------ Extracted records ------

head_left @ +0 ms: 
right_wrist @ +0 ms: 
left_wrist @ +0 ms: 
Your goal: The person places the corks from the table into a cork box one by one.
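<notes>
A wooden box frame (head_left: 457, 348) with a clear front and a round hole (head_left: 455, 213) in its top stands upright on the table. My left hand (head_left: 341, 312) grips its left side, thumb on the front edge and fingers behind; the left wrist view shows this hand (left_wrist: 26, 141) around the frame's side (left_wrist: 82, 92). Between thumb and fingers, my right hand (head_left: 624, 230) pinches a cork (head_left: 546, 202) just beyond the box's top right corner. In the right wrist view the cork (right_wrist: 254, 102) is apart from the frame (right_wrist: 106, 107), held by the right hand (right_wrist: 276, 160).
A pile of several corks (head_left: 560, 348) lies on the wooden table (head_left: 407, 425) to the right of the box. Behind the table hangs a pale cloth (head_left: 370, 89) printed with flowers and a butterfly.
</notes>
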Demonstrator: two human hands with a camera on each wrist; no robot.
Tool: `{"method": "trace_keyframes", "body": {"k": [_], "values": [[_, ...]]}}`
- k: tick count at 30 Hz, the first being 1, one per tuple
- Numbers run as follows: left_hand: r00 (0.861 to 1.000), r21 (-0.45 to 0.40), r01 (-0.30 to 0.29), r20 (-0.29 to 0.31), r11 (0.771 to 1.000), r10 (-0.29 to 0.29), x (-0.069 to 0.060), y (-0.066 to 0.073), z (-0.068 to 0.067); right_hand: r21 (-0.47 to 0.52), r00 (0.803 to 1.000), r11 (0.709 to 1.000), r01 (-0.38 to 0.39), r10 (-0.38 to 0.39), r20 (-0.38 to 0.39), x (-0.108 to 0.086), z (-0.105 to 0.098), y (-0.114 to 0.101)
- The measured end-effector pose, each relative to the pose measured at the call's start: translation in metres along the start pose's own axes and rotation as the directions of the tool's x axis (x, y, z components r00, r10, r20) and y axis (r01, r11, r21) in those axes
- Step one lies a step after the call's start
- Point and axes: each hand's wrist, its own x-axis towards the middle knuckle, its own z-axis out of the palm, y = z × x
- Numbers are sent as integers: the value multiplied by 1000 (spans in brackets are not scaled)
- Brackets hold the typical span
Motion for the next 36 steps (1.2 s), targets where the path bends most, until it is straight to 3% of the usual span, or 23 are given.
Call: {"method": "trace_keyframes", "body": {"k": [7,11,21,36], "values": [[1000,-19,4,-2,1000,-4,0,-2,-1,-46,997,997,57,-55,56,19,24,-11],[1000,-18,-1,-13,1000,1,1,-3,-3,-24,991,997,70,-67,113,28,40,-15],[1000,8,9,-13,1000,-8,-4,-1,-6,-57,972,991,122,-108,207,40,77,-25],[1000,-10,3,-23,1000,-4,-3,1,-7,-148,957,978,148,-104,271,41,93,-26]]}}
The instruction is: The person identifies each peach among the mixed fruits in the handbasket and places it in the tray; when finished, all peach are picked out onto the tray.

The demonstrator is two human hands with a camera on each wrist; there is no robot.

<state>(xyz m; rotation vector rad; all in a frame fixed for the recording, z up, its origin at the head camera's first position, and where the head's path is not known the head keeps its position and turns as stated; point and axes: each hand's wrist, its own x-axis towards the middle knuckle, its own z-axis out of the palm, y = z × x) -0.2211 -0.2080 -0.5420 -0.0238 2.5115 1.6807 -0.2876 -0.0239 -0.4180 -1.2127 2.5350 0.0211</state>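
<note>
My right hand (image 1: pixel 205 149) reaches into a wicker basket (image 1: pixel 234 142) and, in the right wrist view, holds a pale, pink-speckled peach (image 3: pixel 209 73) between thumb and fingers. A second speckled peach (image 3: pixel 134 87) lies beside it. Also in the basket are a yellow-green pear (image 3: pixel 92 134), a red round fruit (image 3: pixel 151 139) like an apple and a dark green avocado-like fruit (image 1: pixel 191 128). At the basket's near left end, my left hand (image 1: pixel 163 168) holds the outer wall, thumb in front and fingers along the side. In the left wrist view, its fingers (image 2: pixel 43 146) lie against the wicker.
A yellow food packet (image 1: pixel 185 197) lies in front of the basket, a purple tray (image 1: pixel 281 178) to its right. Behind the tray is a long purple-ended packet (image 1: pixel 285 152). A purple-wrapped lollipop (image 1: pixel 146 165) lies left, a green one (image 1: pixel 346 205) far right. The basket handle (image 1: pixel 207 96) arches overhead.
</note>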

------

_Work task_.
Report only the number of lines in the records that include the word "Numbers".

_Exercise answer_.
2